### Task brief
Each line from the opening of the listing below through the line that contains "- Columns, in" is to be output exactly as written.

### Data provided
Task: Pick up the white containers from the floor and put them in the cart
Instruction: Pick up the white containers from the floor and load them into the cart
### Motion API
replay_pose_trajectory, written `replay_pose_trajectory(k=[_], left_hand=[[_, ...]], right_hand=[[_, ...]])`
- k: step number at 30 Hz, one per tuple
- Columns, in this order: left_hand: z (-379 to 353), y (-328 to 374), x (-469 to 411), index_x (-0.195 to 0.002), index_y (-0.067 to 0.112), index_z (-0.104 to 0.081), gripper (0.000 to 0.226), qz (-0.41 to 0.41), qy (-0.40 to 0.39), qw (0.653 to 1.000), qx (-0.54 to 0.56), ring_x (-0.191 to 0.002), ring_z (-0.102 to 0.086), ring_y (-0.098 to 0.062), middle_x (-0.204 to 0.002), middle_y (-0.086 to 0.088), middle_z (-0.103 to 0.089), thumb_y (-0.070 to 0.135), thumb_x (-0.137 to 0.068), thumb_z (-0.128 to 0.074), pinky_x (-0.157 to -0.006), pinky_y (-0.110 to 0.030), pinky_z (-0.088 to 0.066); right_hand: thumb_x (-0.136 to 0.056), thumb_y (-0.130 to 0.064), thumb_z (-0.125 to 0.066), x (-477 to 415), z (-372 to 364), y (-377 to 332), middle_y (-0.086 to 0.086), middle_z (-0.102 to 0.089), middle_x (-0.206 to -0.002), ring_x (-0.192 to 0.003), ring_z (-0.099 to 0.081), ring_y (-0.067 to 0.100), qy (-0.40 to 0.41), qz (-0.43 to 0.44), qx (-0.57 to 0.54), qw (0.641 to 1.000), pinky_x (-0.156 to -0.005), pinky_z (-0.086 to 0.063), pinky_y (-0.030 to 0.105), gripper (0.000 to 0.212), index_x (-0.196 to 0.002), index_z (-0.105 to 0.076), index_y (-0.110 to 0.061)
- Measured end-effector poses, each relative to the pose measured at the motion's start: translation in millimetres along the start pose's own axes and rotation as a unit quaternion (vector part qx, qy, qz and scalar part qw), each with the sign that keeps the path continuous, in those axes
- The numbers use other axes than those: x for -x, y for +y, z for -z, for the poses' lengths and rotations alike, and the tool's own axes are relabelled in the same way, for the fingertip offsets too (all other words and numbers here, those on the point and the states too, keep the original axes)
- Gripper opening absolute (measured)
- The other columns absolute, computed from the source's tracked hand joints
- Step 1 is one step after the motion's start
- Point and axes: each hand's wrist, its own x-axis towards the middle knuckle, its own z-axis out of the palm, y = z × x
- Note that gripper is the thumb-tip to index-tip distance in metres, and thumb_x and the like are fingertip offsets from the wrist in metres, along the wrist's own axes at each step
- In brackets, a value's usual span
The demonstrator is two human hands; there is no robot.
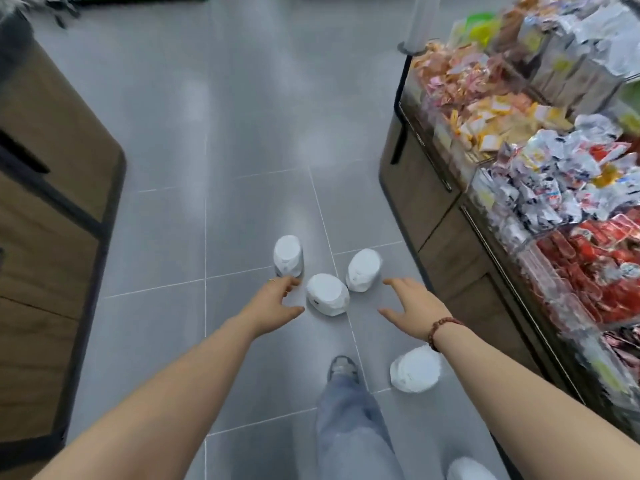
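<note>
White containers [329,301] on grey tile floor [242,133], head view. Three cluster ahead of the person: far-left container [288,256], middle container [327,292], far-right container [363,270]. A near container [415,368] sits apart, by the R forearm; a white shape cropped at the bottom edge is prob. another. L hand [277,299]: fingers and thumb spread, holding nothing; fingertips at the base of the far-left container, contact cannot be told. R hand [412,303]: likewise spread and empty, fingertips just beside the far-right container, bead bracelet [445,329] at wrist. Key relation: middle container lies betw. the two hands, slightly ahead of both thumbs, nearer the L thumb; round face up, so no preferred grip axis. The two outer containers look elongated, long axes running away from the person, approx. in line w/ each reaching hand. Judged step: reach, pre-grasp. Cart not in view. Snack shelf [536,168] at right.
</note>
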Motion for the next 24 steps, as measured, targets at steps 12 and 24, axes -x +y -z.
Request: replay_pose_trajectory(k=[12,24], left_hand=[[-49.1,-31.1,-168.6,-0.138,0.015,-0.041,0.064,0.112,-0.016,0.993,0.041,-0.125,-0.045,-0.022,-0.137,-0.009,-0.042,0.022,-0.083,-0.071,-0.101,-0.026,-0.035],[-190.7,-158.5,-293.7,-0.144,0.017,-0.034,0.078,0.231,0.009,0.964,0.130,-0.133,-0.037,-0.020,-0.143,-0.006,-0.036,0.025,-0.078,-0.075,-0.104,-0.023,-0.029]], right_hand=[[-0.088,-0.038,-0.060,-207.4,-20.9,53.9,0.004,-0.039,-0.145,-0.132,-0.038,0.023,-0.096,0.010,-0.045,0.994,-0.106,-0.036,0.039,0.063,-0.142,-0.034,-0.020],[-0.088,-0.040,-0.060,-372.2,-192.8,109.0,0.002,-0.036,-0.146,-0.135,-0.032,0.021,-0.169,0.048,-0.029,0.984,-0.107,-0.035,0.038,0.068,-0.145,-0.028,-0.023]])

### Reply to the exercise
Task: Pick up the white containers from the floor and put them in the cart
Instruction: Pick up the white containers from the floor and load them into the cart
### Motion API
replay_pose_trajectory, written `replay_pose_trajectory(k=[_], left_hand=[[_, ...]], right_hand=[[_, ...]])`
- k: step number at 30 Hz, one per tuple
- Columns, in this order: left_hand: z (-379 to 353), y (-328 to 374), x (-469 to 411), index_x (-0.195 to 0.002), index_y (-0.067 to 0.112), index_z (-0.104 to 0.081), gripper (0.000 to 0.226), qz (-0.41 to 0.41), qy (-0.40 to 0.39), qw (0.653 to 1.000), qx (-0.54 to 0.56), ring_x (-0.191 to 0.002), ring_z (-0.102 to 0.086), ring_y (-0.098 to 0.062), middle_x (-0.204 to 0.002), middle_y (-0.086 to 0.088), middle_z (-0.103 to 0.089), thumb_y (-0.070 to 0.135), thumb_x (-0.137 to 0.068), thumb_z (-0.128 to 0.074), pinky_x (-0.157 to -0.006), pinky_y (-0.110 to 0.030), pinky_z (-0.088 to 0.066); right_hand: thumb_x (-0.136 to 0.056), thumb_y (-0.130 to 0.064), thumb_z (-0.125 to 0.066), x (-477 to 415), z (-372 to 364), y (-377 to 332), middle_y (-0.086 to 0.086), middle_z (-0.102 to 0.089), middle_x (-0.206 to -0.002), ring_x (-0.192 to 0.003), ring_z (-0.099 to 0.081), ring_y (-0.067 to 0.100), qy (-0.40 to 0.41), qz (-0.43 to 0.44), qx (-0.57 to 0.54), qw (0.641 to 1.000), pinky_x (-0.156 to -0.005), pinky_z (-0.086 to 0.063), pinky_y (-0.030 to 0.105), gripper (0.000 to 0.212), index_x (-0.196 to 0.002), index_z (-0.105 to 0.076), index_y (-0.110 to 0.061)

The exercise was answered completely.